Le Covid-19 menace-t-il notre sécurité alimentaire ? Pour les spécialistes des scénarios d’effondrement de nos sociétés, il est temps de tirer les leçons de la crise sanitaire et économique provoquée par la pandémie. Constituer des stocks de nourriture et d’eau dans toutes les villes, repenser la globalisation agricole sans oublier les pays du Sud… Pour France 24, trois collapsologues tirent les leçons de la crise sanitaire qui secoue actuellement la planète.
Alexandre Boisson est un ancien policier du Groupe de sécurité du président de la République. Il a quitté la police en 2011 et a créé SOSMaires.org afin de conseiller les élus sur les risques à venir.

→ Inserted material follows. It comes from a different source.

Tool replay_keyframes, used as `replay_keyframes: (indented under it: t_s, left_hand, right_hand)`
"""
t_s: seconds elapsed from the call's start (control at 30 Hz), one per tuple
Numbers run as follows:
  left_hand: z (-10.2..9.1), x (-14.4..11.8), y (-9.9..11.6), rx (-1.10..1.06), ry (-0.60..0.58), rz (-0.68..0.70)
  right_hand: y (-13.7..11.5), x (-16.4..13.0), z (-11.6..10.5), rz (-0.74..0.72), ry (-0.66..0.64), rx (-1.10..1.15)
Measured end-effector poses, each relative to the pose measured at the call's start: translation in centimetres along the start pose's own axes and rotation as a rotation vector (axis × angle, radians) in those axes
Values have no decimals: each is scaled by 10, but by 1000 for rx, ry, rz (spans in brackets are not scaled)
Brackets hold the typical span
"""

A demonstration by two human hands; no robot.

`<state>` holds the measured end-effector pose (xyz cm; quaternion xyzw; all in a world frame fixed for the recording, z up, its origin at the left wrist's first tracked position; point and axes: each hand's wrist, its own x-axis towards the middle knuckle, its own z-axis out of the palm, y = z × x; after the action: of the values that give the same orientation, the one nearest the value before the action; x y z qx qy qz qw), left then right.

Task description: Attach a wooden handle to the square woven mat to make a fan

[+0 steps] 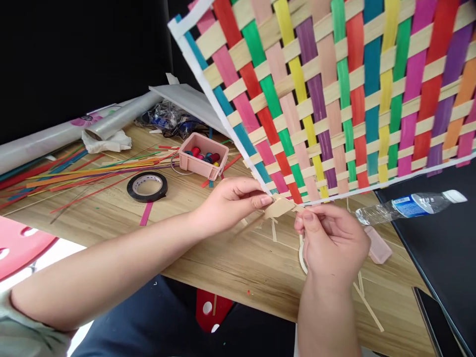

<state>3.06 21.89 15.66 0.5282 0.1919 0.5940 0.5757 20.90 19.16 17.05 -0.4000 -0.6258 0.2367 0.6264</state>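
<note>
A woven panel (286, 104) of coloured and pale flat strips, edged in white, stands tilted in front of me and runs out of view at top and right. At its lower left corner, my left hand (234, 201) is closed in a pinch on a pale beige strip (279, 207). The thumb and fingers of my right hand (332, 235) pinch the other end of this strip just below the white edge. Whether the strip is tape or wood I cannot tell. Part of a cream ring (303, 255) shows behind my right hand.
On the wooden table (223, 267) lie a black tape roll (147, 187), loose coloured strips (85, 171) and a pink box (203, 156) of thread spools. To the right are a plastic bottle (411, 206), a pink lid (378, 245) and a phone (439, 322).
</note>
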Motion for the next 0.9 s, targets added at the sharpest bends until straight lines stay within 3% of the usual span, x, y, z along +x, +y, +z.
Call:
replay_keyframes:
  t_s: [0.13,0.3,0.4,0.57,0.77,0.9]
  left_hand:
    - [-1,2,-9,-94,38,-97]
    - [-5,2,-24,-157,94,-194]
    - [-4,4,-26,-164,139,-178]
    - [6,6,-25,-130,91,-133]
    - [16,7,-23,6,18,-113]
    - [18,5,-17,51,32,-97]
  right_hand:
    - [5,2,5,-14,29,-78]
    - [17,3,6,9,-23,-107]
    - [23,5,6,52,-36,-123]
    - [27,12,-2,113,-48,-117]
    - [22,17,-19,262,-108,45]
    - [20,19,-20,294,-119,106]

Pablo Servigne est agronome et biologiste, auteur de nombreux best-seller sur l’agroécologie, l’effondrement, la résilience, l’entraide et le renouveau de nos civilisations. Il est également corédacteur en chef du magazine-livre Yggdrasil, dont le dernier numéro est consacré à la sécurité alimentaire.
Dans cet entretien croisé en trois volets, Alexandre Boisson, Stéphane Linou et Pablo Servigne partagent pour France 24 leurs réflexions sur la sécurité alimentaire en temps de crise et apportent des solutions écologiques, administratives, économiques mais aussi militaires.

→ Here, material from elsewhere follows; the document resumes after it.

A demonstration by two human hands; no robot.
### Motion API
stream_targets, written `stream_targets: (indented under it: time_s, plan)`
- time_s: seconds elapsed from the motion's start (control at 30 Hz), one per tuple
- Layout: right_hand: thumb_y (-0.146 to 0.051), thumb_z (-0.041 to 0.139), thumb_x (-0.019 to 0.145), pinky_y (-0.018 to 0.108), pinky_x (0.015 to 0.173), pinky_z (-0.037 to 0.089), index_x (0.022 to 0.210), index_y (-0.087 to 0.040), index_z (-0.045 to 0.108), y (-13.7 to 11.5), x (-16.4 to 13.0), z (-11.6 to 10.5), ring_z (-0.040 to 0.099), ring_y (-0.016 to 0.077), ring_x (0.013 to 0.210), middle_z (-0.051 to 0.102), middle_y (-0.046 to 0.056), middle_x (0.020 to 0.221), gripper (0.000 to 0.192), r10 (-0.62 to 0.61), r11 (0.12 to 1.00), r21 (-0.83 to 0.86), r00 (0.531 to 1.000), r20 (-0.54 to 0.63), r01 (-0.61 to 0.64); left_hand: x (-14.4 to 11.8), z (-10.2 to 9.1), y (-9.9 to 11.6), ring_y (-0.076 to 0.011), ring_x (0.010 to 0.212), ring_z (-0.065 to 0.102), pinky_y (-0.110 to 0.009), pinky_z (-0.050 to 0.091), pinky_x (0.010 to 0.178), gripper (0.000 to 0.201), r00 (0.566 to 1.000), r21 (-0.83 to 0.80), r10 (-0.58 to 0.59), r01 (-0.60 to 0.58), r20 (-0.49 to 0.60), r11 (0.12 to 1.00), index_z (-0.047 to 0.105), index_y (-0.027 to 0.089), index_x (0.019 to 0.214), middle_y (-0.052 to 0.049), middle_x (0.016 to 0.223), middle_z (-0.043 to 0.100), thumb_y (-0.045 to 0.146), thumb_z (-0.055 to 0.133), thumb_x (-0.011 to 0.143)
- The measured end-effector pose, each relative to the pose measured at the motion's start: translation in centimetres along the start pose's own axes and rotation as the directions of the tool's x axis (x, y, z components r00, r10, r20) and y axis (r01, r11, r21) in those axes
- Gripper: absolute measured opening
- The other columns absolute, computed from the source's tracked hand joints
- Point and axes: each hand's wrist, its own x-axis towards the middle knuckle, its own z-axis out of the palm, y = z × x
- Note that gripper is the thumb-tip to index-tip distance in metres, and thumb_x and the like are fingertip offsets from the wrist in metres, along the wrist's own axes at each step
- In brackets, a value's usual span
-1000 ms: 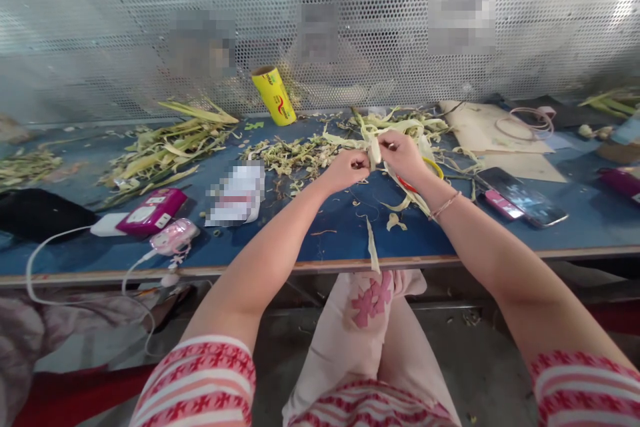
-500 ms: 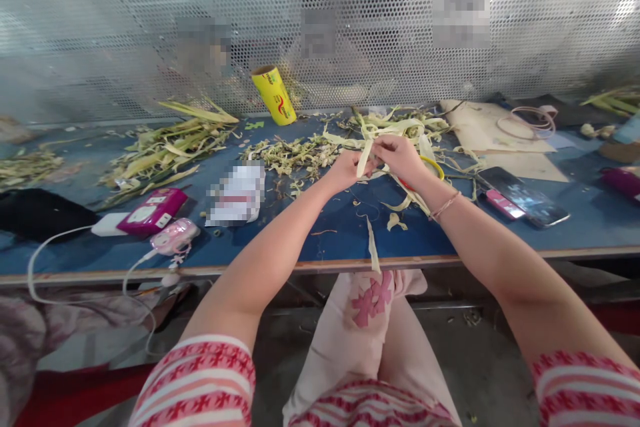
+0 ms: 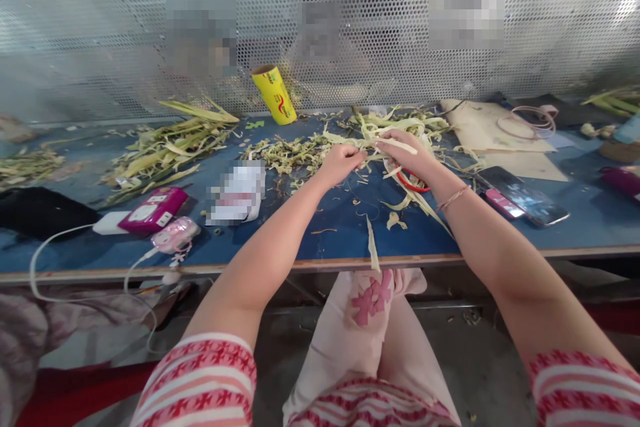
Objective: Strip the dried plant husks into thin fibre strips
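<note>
My left hand [image 3: 341,163] is closed in a pinch over the blue table, at the near edge of the pile. My right hand [image 3: 406,155] faces it, fingers closed on a pale dried husk strip [image 3: 400,145] that lies across them. Husk also runs between the two hands; its end at my left fingertips is too small to make out. Under my right wrist lies a red loop [image 3: 414,181], partly hidden. Behind my hands spreads a heap of husk strips [image 3: 385,121], with shredded husk pieces [image 3: 295,155] to its left.
A yellow cardboard tube [image 3: 275,95] leans by the perforated metal screen [image 3: 370,33]. Leftward are a husk bundle [image 3: 165,147], a white packet [image 3: 237,193], a magenta box [image 3: 154,211] and a pink case [image 3: 175,235] with cables. Rightward lie a phone [image 3: 530,197] and brown cardboard [image 3: 490,127].
My hands have moved apart, the left one leftward. The husk strip that hung down between them now lies across my right fingers. The red loop shows more, and the yellow loop is hidden.
</note>
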Motion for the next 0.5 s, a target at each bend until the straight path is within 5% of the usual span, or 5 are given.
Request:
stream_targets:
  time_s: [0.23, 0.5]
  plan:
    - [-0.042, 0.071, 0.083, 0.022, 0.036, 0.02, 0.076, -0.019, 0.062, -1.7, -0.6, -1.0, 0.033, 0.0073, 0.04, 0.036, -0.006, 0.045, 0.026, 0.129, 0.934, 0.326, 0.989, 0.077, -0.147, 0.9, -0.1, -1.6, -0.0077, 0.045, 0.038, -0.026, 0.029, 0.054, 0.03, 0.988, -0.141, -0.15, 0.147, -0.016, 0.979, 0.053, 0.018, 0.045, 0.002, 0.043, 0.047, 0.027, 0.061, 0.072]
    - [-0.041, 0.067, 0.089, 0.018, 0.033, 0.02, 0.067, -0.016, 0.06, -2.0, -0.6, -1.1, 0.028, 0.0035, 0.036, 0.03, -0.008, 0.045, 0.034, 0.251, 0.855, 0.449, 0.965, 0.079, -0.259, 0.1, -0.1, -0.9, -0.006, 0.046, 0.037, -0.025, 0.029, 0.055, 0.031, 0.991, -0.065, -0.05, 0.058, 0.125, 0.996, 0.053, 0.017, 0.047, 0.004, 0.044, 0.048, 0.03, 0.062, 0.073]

France 24 : Pendant cette crise du coronavirus, en particulier durant le confinement, la chaîne alimentaire semble avoir résisté en France (et dans le monde), quelles leçons en tirez-vous ? Cette crise a-t-elle diminué notre dépendance envers l’agro-industrie mondiale ?
Alexandre Boisson : La crise n’est pas terminée. Si nous avons pu bénéficier des stocks d’un mois et demi des supermarchés, nous ne savons pas si les grandes surfaces peuvent tenir sur le long terme, surtout en cas de reconfinement. Avec un tel stress autour de la santé des chauffeurs routiers (risque de contamination et de débrayage des routiers), il serait totalement irresponsable, voire pénalement condamnable, de ne pas anticiper une crise alimentaire. Si les chauffeurs routiers qui approvisionnent les supermarchés flanchent, c’est toute la France qui flanche. Le manque de nourriture créerait alors des troubles à l’ordre public. Ne pas constituer des stocks stratégiques alimentaires d’État représente, selon le code pénal, une mise en danger d’autrui et un manquement à l’obligation de sécurité. Cette crise montre notre dépendance à l’agro-industrie mondiale. Or vous pouvez constater qu’à l’échelle des territoires, il n’y a aucune anticipation de ces problématiques.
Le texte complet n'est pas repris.